The figure is a sectional view showing the fifth embodiment, FIG. 6 is a sectional view showing the sixth embodiment, FIG. 7 is a detailed view of the Y section in FIGS. 1 to 6, and FIG. 8 is a conventional beverage liquid. It is a sectional view of a cooling device. 17...Beverage liquid, 21...Liquid storage tank, 21a...Stepped portion, 23...Cold water tank, 25...Pour pipe, 27...・・・
・Beverage receiving plate, 28...Flow hole, 31...

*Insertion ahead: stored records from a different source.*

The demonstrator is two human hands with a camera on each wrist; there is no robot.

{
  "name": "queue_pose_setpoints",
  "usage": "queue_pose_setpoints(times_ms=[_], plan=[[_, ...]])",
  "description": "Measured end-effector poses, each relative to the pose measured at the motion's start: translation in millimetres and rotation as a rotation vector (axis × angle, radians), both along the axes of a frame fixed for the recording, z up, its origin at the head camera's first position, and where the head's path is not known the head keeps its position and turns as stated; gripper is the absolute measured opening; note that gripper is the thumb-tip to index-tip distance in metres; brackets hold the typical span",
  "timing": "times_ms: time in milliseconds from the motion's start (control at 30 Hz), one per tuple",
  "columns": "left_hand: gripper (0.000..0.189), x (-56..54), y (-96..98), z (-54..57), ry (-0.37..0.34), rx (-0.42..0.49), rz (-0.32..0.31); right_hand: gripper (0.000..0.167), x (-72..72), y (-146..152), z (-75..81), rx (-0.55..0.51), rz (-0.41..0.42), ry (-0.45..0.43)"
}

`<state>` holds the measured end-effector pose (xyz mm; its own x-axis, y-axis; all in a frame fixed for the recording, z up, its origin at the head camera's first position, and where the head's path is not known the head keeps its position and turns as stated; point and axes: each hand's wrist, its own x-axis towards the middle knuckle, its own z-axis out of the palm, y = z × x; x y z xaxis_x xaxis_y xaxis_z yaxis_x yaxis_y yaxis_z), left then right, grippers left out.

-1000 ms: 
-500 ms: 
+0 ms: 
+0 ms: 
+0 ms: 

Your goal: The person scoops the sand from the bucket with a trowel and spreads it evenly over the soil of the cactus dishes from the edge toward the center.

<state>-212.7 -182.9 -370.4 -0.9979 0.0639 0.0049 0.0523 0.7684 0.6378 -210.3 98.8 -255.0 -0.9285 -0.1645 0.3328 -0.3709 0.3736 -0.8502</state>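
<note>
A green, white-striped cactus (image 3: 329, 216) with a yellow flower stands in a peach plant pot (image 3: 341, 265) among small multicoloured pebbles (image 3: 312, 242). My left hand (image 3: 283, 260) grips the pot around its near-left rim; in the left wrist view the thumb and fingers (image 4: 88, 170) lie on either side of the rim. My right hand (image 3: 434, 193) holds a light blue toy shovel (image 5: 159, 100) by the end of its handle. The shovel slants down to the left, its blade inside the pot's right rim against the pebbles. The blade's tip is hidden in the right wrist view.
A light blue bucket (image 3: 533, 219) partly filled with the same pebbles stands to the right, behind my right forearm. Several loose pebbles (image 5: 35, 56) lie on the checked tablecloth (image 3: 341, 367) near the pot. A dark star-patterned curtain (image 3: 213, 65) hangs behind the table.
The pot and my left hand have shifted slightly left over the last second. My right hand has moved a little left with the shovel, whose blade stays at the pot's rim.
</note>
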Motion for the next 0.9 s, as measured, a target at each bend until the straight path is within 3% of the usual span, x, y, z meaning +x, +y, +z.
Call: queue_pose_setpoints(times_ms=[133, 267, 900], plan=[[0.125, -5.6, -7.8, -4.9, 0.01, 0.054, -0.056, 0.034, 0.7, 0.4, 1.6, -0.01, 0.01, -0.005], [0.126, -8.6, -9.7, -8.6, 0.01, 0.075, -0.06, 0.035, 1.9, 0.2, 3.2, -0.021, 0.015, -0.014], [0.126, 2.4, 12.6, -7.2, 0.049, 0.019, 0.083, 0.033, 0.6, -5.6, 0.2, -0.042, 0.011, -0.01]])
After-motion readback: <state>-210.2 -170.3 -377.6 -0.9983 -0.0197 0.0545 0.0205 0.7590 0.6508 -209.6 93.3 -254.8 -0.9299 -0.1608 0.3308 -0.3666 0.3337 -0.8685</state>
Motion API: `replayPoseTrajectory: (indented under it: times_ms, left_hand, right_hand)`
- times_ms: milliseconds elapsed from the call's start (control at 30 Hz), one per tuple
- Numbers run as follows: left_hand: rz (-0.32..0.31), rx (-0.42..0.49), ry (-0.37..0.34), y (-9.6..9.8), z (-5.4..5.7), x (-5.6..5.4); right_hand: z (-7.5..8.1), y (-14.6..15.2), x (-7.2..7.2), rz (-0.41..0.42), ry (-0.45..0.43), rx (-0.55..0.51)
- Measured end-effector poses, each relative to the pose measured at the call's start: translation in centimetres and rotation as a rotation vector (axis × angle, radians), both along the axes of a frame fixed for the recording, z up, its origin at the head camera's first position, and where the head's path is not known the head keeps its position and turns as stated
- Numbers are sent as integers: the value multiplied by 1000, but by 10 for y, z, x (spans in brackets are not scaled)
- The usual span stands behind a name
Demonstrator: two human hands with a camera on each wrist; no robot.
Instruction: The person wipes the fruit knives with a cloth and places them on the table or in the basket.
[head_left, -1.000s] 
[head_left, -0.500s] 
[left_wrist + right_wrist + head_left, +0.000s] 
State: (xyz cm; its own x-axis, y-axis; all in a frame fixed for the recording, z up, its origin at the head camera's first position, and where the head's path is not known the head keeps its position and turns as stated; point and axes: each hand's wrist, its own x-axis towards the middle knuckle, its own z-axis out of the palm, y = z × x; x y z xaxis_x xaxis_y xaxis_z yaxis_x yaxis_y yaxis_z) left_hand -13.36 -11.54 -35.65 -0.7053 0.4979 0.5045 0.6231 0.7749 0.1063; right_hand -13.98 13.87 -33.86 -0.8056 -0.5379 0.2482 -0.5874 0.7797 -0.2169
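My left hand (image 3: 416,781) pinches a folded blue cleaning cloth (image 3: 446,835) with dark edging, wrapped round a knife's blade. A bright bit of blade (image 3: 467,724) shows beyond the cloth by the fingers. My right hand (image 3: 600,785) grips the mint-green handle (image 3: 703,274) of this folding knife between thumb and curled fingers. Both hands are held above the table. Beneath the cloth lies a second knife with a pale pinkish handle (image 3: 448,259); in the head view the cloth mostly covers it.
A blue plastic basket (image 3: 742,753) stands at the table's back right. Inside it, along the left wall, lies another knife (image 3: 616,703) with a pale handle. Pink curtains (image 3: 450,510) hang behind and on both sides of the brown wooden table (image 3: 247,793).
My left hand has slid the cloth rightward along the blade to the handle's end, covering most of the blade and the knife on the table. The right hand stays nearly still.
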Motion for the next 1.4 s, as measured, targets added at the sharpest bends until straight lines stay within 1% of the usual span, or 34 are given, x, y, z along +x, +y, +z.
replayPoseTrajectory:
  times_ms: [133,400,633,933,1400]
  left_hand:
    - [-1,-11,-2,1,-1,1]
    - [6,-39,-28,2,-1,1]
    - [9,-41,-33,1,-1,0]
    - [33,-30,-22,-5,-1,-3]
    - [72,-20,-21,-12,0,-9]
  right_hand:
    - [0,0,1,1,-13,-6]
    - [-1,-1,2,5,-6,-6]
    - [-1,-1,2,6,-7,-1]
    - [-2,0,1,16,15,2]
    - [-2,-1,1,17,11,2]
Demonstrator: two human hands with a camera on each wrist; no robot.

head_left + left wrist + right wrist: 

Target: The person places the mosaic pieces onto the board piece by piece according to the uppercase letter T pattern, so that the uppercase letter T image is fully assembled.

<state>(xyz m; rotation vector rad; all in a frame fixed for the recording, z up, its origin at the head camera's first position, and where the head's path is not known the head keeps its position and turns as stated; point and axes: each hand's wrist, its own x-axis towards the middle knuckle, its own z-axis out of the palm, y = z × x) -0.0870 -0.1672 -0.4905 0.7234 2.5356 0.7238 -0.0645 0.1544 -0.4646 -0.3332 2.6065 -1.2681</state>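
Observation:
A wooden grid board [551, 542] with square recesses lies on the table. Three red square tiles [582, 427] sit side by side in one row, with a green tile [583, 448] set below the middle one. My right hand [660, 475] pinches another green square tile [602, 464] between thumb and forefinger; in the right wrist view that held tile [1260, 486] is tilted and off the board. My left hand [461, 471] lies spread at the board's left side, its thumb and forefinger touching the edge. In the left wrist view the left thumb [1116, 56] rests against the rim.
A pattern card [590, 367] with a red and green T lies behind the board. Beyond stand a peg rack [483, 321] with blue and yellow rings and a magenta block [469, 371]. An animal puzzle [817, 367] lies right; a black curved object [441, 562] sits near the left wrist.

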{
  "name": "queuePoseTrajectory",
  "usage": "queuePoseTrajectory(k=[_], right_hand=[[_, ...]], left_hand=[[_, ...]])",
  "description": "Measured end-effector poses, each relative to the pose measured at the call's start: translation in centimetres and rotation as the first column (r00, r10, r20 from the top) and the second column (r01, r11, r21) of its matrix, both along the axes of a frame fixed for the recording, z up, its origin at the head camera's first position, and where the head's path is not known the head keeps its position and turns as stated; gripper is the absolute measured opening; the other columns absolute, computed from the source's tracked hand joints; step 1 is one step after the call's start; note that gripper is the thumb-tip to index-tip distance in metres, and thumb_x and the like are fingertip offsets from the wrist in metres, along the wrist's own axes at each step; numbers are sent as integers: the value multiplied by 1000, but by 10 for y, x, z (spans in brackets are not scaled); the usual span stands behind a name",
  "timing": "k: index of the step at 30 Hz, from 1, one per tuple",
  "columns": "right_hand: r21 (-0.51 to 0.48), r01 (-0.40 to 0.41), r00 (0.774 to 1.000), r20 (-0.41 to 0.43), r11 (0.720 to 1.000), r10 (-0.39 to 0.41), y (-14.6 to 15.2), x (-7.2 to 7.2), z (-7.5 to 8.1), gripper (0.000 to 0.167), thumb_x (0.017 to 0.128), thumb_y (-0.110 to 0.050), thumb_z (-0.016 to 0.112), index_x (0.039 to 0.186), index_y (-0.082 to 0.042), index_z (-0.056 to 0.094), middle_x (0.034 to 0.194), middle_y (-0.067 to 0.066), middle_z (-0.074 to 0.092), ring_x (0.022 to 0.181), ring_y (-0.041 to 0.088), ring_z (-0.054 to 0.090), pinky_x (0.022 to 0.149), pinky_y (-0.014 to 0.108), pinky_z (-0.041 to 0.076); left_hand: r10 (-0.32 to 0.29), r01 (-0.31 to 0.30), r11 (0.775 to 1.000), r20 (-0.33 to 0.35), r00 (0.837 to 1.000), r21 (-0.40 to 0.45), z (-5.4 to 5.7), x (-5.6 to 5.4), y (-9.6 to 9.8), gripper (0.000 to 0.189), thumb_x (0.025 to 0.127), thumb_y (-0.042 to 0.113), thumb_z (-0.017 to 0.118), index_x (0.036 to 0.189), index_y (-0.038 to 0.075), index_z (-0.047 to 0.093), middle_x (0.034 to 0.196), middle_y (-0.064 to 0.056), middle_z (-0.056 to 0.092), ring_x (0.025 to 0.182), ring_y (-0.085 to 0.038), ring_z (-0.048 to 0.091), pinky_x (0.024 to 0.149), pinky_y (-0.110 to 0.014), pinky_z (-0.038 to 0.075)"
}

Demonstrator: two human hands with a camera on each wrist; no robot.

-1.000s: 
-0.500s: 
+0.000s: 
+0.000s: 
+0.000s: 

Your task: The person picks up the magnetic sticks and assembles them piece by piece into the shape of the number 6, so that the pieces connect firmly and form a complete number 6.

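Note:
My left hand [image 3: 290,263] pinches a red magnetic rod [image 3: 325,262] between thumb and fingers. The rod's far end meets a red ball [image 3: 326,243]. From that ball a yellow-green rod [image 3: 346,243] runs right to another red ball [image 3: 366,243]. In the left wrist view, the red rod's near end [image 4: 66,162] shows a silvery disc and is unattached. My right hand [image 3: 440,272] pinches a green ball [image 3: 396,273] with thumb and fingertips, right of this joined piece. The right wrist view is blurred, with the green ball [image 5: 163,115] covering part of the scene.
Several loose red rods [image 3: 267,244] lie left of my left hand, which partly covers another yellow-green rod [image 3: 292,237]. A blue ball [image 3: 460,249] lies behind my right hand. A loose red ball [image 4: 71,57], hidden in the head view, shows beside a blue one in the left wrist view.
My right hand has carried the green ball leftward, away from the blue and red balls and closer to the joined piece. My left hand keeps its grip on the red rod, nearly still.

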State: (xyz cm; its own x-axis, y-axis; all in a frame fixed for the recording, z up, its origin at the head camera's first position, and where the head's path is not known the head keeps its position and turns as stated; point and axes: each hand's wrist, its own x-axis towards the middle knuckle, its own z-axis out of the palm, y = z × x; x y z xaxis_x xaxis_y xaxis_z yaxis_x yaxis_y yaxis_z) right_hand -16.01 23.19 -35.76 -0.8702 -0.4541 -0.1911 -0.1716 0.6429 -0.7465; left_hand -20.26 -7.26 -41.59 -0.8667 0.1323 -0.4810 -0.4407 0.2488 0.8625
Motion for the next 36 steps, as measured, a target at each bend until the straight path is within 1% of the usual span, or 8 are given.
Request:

・Waterway, 32...Inlet pipe, 33...
・Opening/closing valve, 33a... Solenoid valve (valve device), 3
3b...Timer, 35...Outlet pipe,
37...Beverage detection element, 40...Water flow guide.

Claims (1)

[Claims] 1. A liquid storage tank having a dispensing cock at the bottom and having a large diameter at the top and a small diameter at the bottom through a step, and a liquid storage tank placed on the step and configured to store a drinking liquid. a beverage receiving plate for temporary storage and having a plurality of flow holes on its outer periphery; a cold water tank that is separated from the outer wall of the liquid storage tank for a certain period of time and forms a waterway surrounding the outer wall; and a cold water tank provided in the cold water tank. , which communicates with the waterway and is composed of an inlet pipe for introducing tap water and an outlet pipe for discharging tap water; the tap water is introduced into the inlet pipe, and the tap water is caused to flow through the waterway to reach the inner wall of the liquid storage tank. A beverage liquid cooling device characterized in that the beverage liquid that flows down is cooled. 2. A liquid storage tank having a pouring cock at the bottom and having a large diameter at the top and a small diameter at the bottom through a step, and a liquid storage tank placed on the step to temporarily store the beverage liquid. , a beverage receiving plate having a plurality of flow holes on the outer periphery, a beverage detection element provided in a large diameter portion of the liquid storage tank, and a waterway formed by surrounding the outer wall and separating it from the outer wall of the liquid storage tank for a certain period of time. a cold water tank; provided in the cold water tank and communicating with the waterway;
It is composed of an inlet pipe that introduces tap water, an outlet pipe that discharges tap water, and a valve device that is installed in the inlet pipe and that introduces and stops the tap water, and opens the valve device in response to a signal from the beverage detection element. A beverage liquid cooling device characterized in that tap water is allowed to flow through the water channel to cool the beverage liquid flowing down along the inner wall of the liquid storage tank. 3. A liquid storage tank having a pouring cock at the bottom and having a large diameter at the top and a small diameter at the bottom via a step, which is placed on the step to temporarily store beverage liquid. , a beverage receiving plate having a plurality of flow holes on the outer periphery, a beverage detection element provided in a large diameter portion of the liquid storage tank, and a waterway formed by surrounding the outer wall and separating it from the outer wall of the liquid storage tank for a certain period of time. a cold water tank; provided in the cold water tank and communicating with the waterway;
It is composed of an inlet pipe for introducing tap water, an outlet pipe for discharging tap water, a valve device installed in the inlet pipe for introducing and stopping the tap water, and a timer for adjusting the introduction time, The timer is started by a signal from the element, and the valve device is opened for the time set by the timer to allow tap water to flow into the waterway to cool the drinking liquid flowing down along the inner wall of the liquid storage tank. Beverage liquid chiller. 4. Claim 1, wherein a water guide is provided in the water channel so that the tap water flows evenly around the outer wall of the liquid storage tank.
Beverage liquid cooling device according to 2 or 3.